Services that went down yesterday were accused of failing to have enough diversity in cloud providers and how they designed their applications for AWS. One way to reduce this risk is to eliminate common failure modes such as a common cloud provider — but that is often easier said than done, as concisely described in this blog post from @justinsantab.

The essence of the problem is that there can be a significant cost of complexity to gain diversity. Costs include writing an application in such a way that it is independent of the cloud's API, re-training operations staff and so on. Some companies affected yesterday decided that it wasn't worth hedging single cloud risk by taking steps to diversify, and so suffered downtime. Depending on the trade-offs involved, this may have been a good decision… or not. 

Another cost is factoring in the cloud's behavior and feature differences. Different clouds can have fundamentally different design assumptions that have major repercussions on how an application performs in each cloud (the subject of my "Escaping the Chaos Monkey: Enterprsise vs. Commodity Clouds" presentation).

One set of cloud providers have decided that making it easier for VMware customers to diversify their cloud providers is good for business: VMware vCloud Powered service providers, all of whom offer the same vCloud API and support the Open Virtualization Format (OVF). This reduces the barrier to redeploying a cloud applications and data elsewhere. Being tied to an API can make it very hard to leave a cloud provider.

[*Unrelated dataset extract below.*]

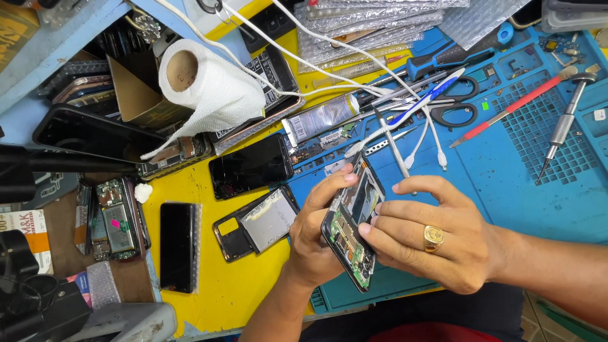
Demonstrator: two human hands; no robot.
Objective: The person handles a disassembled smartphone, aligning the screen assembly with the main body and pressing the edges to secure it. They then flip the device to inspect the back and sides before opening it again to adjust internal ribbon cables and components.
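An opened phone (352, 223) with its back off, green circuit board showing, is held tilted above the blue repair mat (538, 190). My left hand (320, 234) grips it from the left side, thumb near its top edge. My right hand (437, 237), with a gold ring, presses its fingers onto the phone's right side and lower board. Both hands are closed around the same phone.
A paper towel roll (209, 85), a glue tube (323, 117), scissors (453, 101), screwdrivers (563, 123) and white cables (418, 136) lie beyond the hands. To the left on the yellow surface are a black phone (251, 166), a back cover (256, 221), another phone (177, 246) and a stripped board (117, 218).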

There are more than 4,100 service providers in the VMware Service Provider Program as of last week, and more and more of them are achieving the vCloud Powered designation — three more in the first three days of this week, for example. This dramatically reduces one complexity hurdle: API and workload format dependency. They all run VMware vSphere and vCloud Director, which eliminates another set of compatibility challenges for VMware virtualized workloads (Chris Wolfe at Gartner blogged on that challenge earlier this year)

Different cloud provider design decisions can also make these clouds behave differently, and there's a subset of vCloud Powered providers who have tackled that too: vCloud Datacenter providers. They have implemented a common service definition, audited by VMware, so that collectively they deliver a globally consistent cloud computing service. Today, there are six service providers in this program with global coverage: Bluelock, Colt, CSC, SingTel, Softbank and Verizon.

The devil is in the details when it comes to supplier diversity of any kind, and this is by no means some kind of panacea. But vCloud Powered and vCloud Datacenter do reduce the complexity and cost of cloud provider diversity, and that's a good thing.